French Mission of Peking—Glance at the Kingdom of Ouniot—Preparations for Departure—Tartar-Chinese Inn—Change of Costume—Portrait and Character of Samdadchiemba—Sain-Oula (the Good Mountain)—The Frosts on Sain-Oula, and its Robbers—First Encampment in the Desert—Great Imperial Forest—Buddhist monuments on the summit of the mountains—Topography of the Kingdom of Gechekten—Character of its Inhabitants—Tragical working of a Mine—Two Mongols desire to have their horoscope taken—Adventure of Samdadchiemba—Environs of the town of Tolon-Noor.

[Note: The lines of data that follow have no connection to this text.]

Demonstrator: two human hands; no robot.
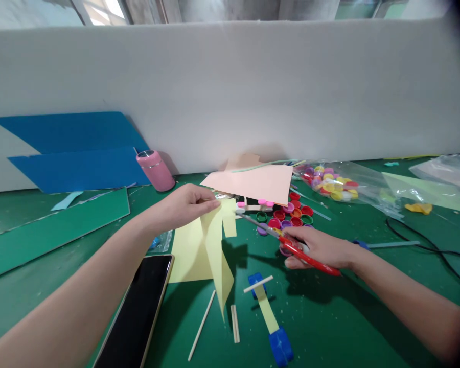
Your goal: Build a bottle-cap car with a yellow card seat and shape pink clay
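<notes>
My left hand (189, 204) pinches the top of a pale yellow paper (213, 245), which hangs down over the table with a small strip at its right side. Another yellow sheet (187, 258) lies beneath it. To the right, my right hand (314, 248) is closed round red-handled scissors (297, 249), whose blades point left toward the paper's strip. Whether the blades touch the paper is unclear. Below the hands, a yellow strip (267, 312) joins two blue pieces (280, 346), with a white stick (258, 284) lying across the upper one. More sticks (201, 325) rest nearby.
A phone (138, 312) lies beneath my left forearm. Behind are a pink bottle (156, 170), pink paper (256, 183), several coloured caps (296, 212) and a clear bag of caps (333, 184). Blue boards (80, 166) lean at the left; a black cable (433, 248) lies right.
</notes>
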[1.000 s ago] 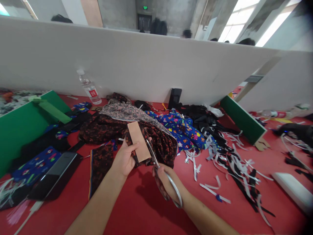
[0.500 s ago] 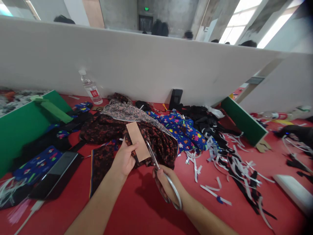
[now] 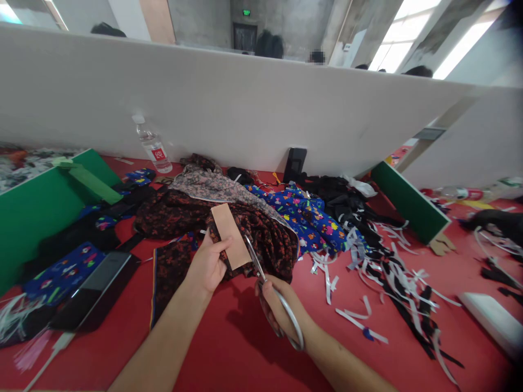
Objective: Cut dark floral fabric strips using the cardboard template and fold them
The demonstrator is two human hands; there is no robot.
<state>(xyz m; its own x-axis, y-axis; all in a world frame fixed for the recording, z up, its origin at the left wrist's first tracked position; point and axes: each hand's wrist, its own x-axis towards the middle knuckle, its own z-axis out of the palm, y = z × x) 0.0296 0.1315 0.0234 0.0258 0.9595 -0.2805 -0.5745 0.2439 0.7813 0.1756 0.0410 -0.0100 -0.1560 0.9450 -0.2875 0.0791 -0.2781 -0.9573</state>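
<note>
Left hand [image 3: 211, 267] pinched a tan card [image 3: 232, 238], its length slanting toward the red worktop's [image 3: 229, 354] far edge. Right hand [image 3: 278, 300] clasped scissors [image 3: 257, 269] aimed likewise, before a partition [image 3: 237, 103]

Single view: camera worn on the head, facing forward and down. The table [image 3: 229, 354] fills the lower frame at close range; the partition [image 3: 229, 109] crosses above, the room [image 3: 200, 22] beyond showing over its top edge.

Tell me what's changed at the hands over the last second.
Nothing clearly moved beyond a slight shift of the view; nothing was grasped or released. The left hand still holds the tan card over dark floral cloth; the right hand, the scissors.
</note>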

The French mission of Peking, once so flourishing under the early emperors of the Tartar-Mantchou dynasty, was almost extirpated by the constant persecutions of Kia-King, the fifth monarch of that dynasty, who ascended the throne in 1799. The missionaries were dispersed or put to death, and at that time Europe was herself too deeply agitated to enable her to send succour to this distant Christendom, which remained for a time abandoned. Accordingly, when the French Lazarists re-appeared at Peking, they found there scarce a vestige of the true faith. A great number of Christians, to avoid
the persecutions of the Chinese authorities, had passed the Great Wall, and sought peace and liberty in the deserts of Tartary, where they lived dispersed upon small patches of land which the Mongols permitted them to cultivate. By dint of perseverance the missionaries collected together these dispersed Christians, placed themselves at their head, and hence superintended the mission of Peking, the immediate administration of which was in the hands of a few Chinese Lazarists. The French missionaries could not, with any prudence, have resumed their former position in the capital of the empire. Their presence would have compromised the prospects of the scarcely reviving mission.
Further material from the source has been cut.